**Exercise directions**.
Scan the material below for the word "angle", then copy every line in which it appears.

*** Material provided

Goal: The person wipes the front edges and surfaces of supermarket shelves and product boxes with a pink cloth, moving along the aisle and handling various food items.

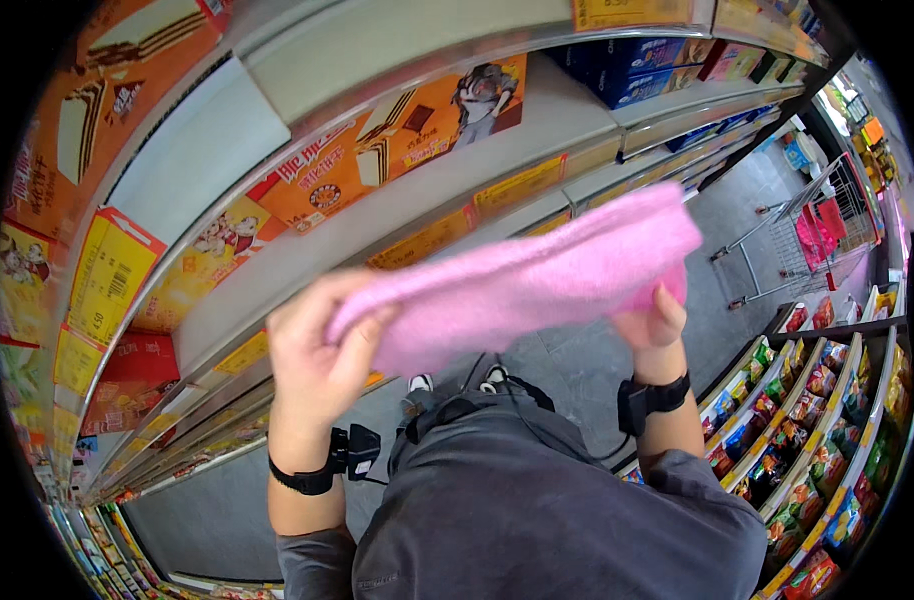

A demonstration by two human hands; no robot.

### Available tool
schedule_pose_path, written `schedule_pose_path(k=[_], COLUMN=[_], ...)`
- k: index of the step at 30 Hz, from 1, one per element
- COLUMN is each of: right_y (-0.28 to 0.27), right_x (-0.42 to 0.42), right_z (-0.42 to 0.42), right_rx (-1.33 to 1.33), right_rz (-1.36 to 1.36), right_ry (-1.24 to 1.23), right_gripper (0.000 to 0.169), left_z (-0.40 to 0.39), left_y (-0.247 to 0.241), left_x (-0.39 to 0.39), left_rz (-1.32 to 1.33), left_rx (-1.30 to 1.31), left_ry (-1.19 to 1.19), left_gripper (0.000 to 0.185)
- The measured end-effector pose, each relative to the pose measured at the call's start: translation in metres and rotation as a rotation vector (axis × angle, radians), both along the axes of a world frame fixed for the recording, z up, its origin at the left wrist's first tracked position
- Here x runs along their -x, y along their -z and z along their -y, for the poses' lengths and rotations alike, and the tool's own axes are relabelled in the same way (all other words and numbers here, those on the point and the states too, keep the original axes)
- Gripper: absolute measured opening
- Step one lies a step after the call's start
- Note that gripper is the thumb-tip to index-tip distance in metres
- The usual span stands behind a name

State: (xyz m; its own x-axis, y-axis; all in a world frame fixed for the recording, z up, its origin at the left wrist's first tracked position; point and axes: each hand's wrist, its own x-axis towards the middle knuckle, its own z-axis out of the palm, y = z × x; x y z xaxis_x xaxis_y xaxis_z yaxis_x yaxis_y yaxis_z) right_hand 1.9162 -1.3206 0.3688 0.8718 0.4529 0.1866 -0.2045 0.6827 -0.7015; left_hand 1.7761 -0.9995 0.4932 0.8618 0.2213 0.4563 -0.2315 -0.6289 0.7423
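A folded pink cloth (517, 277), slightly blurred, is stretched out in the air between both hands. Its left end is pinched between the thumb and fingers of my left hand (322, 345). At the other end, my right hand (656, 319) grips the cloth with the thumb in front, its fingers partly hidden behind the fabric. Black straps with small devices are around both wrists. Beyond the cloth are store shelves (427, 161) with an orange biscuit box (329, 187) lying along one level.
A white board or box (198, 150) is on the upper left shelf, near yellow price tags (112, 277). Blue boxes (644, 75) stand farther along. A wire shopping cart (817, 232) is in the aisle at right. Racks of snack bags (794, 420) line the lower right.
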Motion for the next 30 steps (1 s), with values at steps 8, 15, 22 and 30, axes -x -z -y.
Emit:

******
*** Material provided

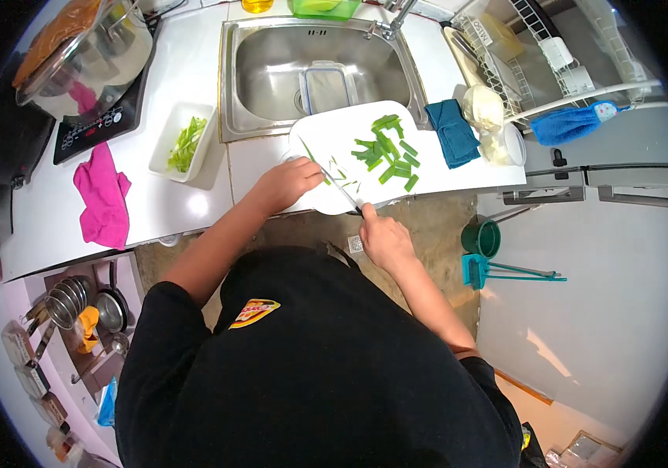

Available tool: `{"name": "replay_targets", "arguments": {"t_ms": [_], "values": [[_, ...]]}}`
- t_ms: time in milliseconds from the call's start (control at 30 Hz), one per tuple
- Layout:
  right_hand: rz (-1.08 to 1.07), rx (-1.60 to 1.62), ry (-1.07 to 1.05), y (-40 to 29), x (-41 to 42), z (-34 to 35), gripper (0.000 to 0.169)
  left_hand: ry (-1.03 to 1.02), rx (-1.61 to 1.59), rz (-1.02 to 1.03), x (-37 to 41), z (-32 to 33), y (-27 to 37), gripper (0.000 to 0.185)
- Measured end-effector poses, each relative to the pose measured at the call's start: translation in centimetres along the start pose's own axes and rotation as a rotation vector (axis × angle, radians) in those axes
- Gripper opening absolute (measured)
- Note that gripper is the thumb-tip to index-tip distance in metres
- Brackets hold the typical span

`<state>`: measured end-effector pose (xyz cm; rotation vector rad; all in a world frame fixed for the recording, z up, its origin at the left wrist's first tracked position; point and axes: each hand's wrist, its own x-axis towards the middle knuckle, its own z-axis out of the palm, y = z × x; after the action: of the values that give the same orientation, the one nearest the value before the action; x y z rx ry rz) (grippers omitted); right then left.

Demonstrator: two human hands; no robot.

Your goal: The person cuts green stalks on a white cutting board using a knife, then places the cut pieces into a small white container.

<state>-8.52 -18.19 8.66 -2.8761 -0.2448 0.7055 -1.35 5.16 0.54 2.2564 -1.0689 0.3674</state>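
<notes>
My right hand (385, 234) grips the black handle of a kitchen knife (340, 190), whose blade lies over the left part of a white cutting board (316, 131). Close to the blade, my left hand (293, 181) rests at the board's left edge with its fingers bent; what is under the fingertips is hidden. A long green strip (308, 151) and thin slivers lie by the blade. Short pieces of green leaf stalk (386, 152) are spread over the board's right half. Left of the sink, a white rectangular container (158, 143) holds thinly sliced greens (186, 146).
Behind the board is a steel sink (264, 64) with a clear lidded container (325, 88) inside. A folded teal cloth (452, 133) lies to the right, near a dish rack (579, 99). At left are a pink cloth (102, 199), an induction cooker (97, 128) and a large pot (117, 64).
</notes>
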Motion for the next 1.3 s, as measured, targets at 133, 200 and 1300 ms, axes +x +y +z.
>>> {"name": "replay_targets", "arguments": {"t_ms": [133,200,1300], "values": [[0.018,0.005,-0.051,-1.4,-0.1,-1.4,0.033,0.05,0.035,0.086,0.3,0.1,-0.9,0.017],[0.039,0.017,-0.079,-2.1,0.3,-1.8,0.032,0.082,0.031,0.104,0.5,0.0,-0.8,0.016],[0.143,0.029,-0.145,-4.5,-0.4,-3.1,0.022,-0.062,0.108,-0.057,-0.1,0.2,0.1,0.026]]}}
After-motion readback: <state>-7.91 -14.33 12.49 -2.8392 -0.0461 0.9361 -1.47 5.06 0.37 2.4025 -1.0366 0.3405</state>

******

**Output of the exercise**.
- The measured end-effector pose, each relative to the pose measured at the call's start: translation in metres and rotation as a rotation vector (axis × angle, radians), both along the axes of a world frame fixed for the recording, z up, its origin at the left wrist's first tracked position
- Measured end-effector poses, each relative to the pose measured at the call's start: translation in centimetres along the start pose's own axes and rotation as a rotation vector (axis × angle, radians) in those axes

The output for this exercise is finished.